COLUMNISTS

SeaWorld’s new whale calf earns dubious distinction

John M. Crisp
Columnist

Last month, SeaWorld’s chief zoological officer, Chris Dold, said that the impending birth of a killer whale calf at the franchise’s San Antonio marine mammal park would probably be “bittersweet.”

For Dold, the “sweet” part is the successful 18-month gestation of a new killer whale, whose awesome birth was celebrated on Apr. 19.

The “bitter” part is that this as-yet-unnamed calf is the last killer whale that will be produced by SeaWorld’s captive breeding program.

I might reverse this version of “bittersweet” and suggest that the “sweet” part is SeaWorld’s abandonment of its breeding program, which for many years produced killer whales for display and performance at its several marine mammal theme parks.

After a number of injuries to SeaWorld trainers and several deaths, after the 2013 documentary “Blackfish” exposed the unnatural and unhealthy lives of killer whales in confinement and after sponsors, entertainers and patrons began to boycott SeaWorld, it began to phase out its killer whale performances and in 2016 discontinued its captive breeding program.

But here’s the “bitter” part: if the calf survives, it will face several decades in unnatural conditions thoroughly at odds with its innate instincts and characteristics.

Being the last one is a dubious honor, like being the last prisoner executed before the death penalty is abolished.

I don’t mean to overdramatize the circumstances of this newborn calf. And I do not gainsay the motives and sensibilities of people like Dold and other SeaWorld employees and trainers, whose appreciation and affection for these magnificent beasts are obvious.

Clearly, this calf will receive the best of care and protection. It will have plenty to eat and will enjoy the services of highly skilled veterinarians. It will never accidentally beach itself or be struck by a ship’s propeller.

Perhaps this calf, which will never know what it means to swim a hundred miles a day or hunt fresh fish, will consider life in the equivalent, for a human, of a bathtub to be the most natural, satisfying existence possible.

After all, the poet William Wordsworth, celebrating the confining limits of the sonnet, writes: “Nuns fret not at their Convent’s narrow room/And Hermits are contented with their Cells.”

But not many poets are satisfied with writing only sonnets. And despite the best efforts of SeaWorld’s trainers and caretakers, this newborn killer whale will never experience anything close to the life for which millennia of evolution have prepared it.

For example, in the wild, killer whales are highly social animals organized in matrilineal pods of related individuals. Chief zoological officer Dold says that SeaWorld has no “current plans” to separate its mother, Takara, from her calf. But Takara has four other offspring: two remain in San Antonio, one has been moved to SeaWorld Orlando and the other is in Spain.

And at 25 years of age, Takara won’t live forever. In fact, marine mammals are not known for their longevity in confinement, and they often succumb prematurely to a host of exotic, possibly confinement-related maladies. Here are examples from the Marine Mammal Inventory Report: toxemia, hemorrhagic pneumonia, kidney failure, peritonitis, eosinophilic enteritis and so on. Oddly, some even drown.

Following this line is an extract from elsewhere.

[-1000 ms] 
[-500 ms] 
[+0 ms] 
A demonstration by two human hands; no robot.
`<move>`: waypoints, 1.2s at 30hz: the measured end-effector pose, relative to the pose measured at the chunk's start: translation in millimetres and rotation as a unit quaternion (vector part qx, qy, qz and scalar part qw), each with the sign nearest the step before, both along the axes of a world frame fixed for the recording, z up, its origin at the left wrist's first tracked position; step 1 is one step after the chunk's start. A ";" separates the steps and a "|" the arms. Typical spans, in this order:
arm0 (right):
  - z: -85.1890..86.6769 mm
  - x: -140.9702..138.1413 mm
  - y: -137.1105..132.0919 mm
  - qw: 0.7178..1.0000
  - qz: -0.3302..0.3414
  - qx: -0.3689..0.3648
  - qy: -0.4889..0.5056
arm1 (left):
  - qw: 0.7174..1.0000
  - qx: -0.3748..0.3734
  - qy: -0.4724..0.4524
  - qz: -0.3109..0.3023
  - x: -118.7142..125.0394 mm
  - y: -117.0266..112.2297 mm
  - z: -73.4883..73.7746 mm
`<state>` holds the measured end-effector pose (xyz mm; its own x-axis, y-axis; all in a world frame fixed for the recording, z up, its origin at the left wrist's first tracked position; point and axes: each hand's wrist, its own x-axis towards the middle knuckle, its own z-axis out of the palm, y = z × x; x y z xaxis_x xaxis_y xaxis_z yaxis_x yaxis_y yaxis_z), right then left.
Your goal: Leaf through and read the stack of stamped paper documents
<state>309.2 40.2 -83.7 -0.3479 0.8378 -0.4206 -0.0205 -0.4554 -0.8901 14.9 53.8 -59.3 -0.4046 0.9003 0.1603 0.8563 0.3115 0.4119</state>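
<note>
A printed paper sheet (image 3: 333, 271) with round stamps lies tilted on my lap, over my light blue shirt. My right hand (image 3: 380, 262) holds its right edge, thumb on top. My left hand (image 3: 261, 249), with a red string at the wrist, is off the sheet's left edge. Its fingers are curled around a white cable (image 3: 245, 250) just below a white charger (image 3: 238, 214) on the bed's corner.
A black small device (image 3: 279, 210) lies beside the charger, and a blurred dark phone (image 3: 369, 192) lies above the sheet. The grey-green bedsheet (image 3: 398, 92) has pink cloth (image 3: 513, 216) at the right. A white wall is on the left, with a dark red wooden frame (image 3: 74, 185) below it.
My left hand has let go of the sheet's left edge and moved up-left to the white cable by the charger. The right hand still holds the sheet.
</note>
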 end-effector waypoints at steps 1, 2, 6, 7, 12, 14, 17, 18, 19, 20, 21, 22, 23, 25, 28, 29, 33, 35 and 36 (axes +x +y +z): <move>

But, at best, this calf is unlikely to experience anything close to a highly organized, stable wild pod that can include related individuals from four generations. Pardon my anthropomorphizing, but this calf will not have nieces, nephews, aunts, uncles or cousins.

Nor will it have calves of its own. In fact, if the calf survives a severely constrained life in captivity for several decades, he or she (the gender hasn’t been determined) could well be the last lonely resident of what’s left of SeaWorld.

I’m reluctant to anthropomorphize, to invest animals with human feelings. But apologists for marine mammal captivity often do this, imagining that the captive lives of magnificent seagoing creatures such as killer whales and dolphins are rich, cooperative, even enjoyable experiences that work to the mutual benefit of man and animal.

None of this is true, of course, but we use this idea to rationalize the subjection of these animals to unhealthy, unnatural and generally miserable lives.